網膜裂孔の段階で発見して早期に治療することで、網膜剥離による視野欠損や視力低下を防ぐことが可能です。網膜剥離は、重篤な場合は失明に至ることがあるため、早急な対応が必要となります。

網膜裂孔・網膜剥離の症状

代表的な症状として、飛蚊症と光視症があります。飛蚊症は視界に黒い小さいごみや虫、糸くずのような浮遊物が見える症状が現れます。光視症とは、暗い場所や目を閉じている時に、視界に稲妻が走ったような閃光が見える症状が現れます。飛蚊症は生理的現象として生じることが多い一方で、なんらかの疾患の初期症状である場合もあるため、浮遊物の数や色の濃さ・範囲が広くなる・閃光の頻度が急激に変化した場合は、速やかに眼科にご相談ください。

網膜裂孔の治療方法

レーザーを用いた網膜光凝固術を行います。
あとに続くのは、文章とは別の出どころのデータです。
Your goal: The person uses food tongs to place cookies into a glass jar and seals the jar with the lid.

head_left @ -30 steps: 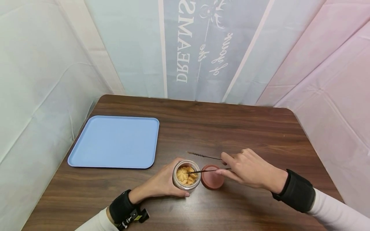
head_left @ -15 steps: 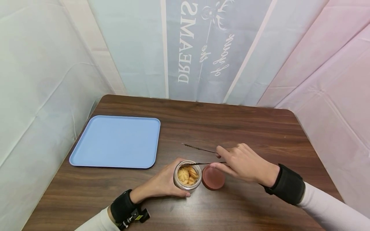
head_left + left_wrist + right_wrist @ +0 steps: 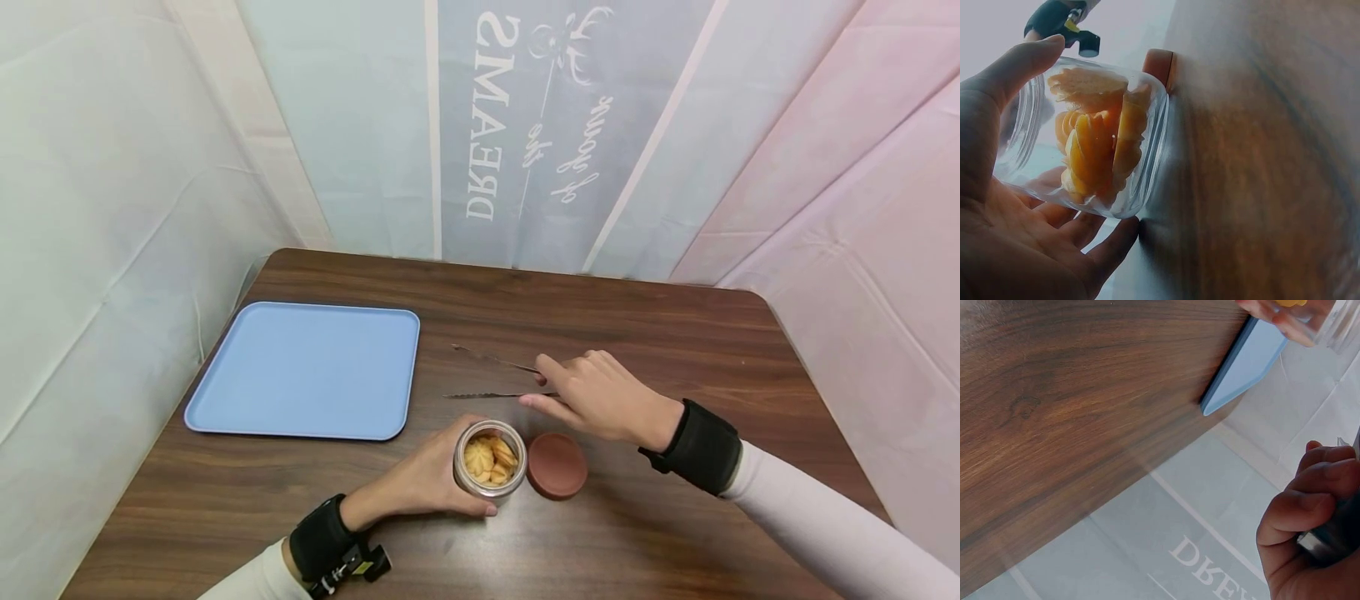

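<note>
My left hand (image 3: 429,473) grips a clear glass jar (image 3: 522,460) around its side. Inside lie several yellow, flower-shaped cookies (image 3: 1088,147); in the left wrist view they stack against the jar's bottom. A pair of thin metal tongs (image 3: 491,396) is in my right hand (image 3: 592,393), held between thumb and fingers. The two arms of the tongs stand spread, with nothing between their tips, beyond the jar and over the table. In the right wrist view the curled fingers (image 3: 1310,509) show around the handle, and the tips are out of view.
A reddish-brown round lid (image 3: 558,467) lies just right of the jar. The light blue tray (image 3: 300,371) lies flat at the left of the wooden table (image 3: 637,325). Fabric curtains (image 3: 360,167) rise behind the table and along both sides.
My right hand has moved left and away from me, carrying the tongs from over the jar's mouth to beyond it, still spread. The left hand and jar have stayed about where they were.
</note>
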The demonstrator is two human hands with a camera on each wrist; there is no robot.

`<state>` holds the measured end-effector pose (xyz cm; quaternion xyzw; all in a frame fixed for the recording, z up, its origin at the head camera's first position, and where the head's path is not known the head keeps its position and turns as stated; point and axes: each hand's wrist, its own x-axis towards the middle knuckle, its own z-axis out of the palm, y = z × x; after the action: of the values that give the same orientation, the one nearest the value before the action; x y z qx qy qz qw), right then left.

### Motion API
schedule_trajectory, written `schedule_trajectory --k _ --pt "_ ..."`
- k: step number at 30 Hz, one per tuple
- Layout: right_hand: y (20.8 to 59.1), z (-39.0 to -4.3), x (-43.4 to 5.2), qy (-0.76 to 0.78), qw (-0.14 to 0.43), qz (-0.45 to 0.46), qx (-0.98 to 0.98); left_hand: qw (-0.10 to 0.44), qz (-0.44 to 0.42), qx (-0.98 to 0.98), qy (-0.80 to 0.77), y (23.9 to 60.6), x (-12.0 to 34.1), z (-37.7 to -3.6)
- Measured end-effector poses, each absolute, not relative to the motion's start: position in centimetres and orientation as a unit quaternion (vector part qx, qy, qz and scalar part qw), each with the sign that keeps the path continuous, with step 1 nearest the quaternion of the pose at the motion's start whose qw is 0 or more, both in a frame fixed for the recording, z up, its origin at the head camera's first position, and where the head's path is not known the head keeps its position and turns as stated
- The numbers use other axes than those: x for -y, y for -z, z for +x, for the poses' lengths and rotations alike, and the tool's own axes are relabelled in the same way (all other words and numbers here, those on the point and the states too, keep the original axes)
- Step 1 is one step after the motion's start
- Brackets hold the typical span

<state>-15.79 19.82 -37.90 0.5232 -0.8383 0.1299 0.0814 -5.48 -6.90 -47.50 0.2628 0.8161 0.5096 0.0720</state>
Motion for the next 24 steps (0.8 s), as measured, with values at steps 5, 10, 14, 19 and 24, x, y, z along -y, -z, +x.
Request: schedule_trajectory --k 5,10,14,19,24 --pt "38.3 -16.7 -18.9 -0.127 0.076 0.526 0.838 0.075 0.267 -0.811 -0.515 47.4 6.9 -5.5" --pt "38.8 -17.8 -18.0 -0.124 0.076 0.523 0.84 0.07 0.268 -0.812 -0.513 47.3 6.9 -5.5" --pt "39.3 -18.4 -17.0 -0.123 0.072 0.526 0.838 0.065 0.269 -0.814 -0.51 47.2 6.9 -5.4" --pt "40.1 -18.9 -15.7 -0.133 0.063 0.532 0.834 0.06 0.274 -0.814 -0.508 47.2 7.0 -5.4" --pt "41.1 -19.1 -14.7 -0.137 0.051 0.532 0.834 0.07 0.273 -0.807 -0.518 47.1 6.8 -5.4"
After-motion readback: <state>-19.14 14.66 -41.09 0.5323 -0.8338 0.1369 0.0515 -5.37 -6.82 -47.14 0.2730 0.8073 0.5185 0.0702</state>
レーザーで裂孔の周囲を焼き固めることで、硝子体の水分が裂孔に流れることを防ぎ、網膜剥離への進行を阻止します。

網膜剝離の治療方法

早急な手術が必要です。
※当院では硝子体手術、強膜バックリング手術は行っていない為、手術が必要な際は連携病院をご紹介しております。 

硝子体手術

網膜を剥離させている硝子体を除去して、網膜を眼底に復位させます。専用の器具を眼球の白目部分から挿入して、硝子体を切除・吸引して特殊なガスを注入します。剥がれた網膜を元の位置に戻し、レーザーで焼き固めます。注入したガスの浮力で網膜を眼底に押し付けて定着するため、術後1週間程度はうつ伏せ姿勢を保つ必要があります。

強膜バックリング手術

網膜が剥がれた部位に併せて強膜(眼球の外壁)を陥没させて、眼底を網膜に近づけて復位します。この際、内側に陥没させるシリコン製の棒を強膜に縫い付けます。剥がれた網膜と眼底を元の位置に戻し、それに併せて強膜を冷凍凝固またはレーザー光凝固術で焼き固めて固定するのが強膜バックリング手術です。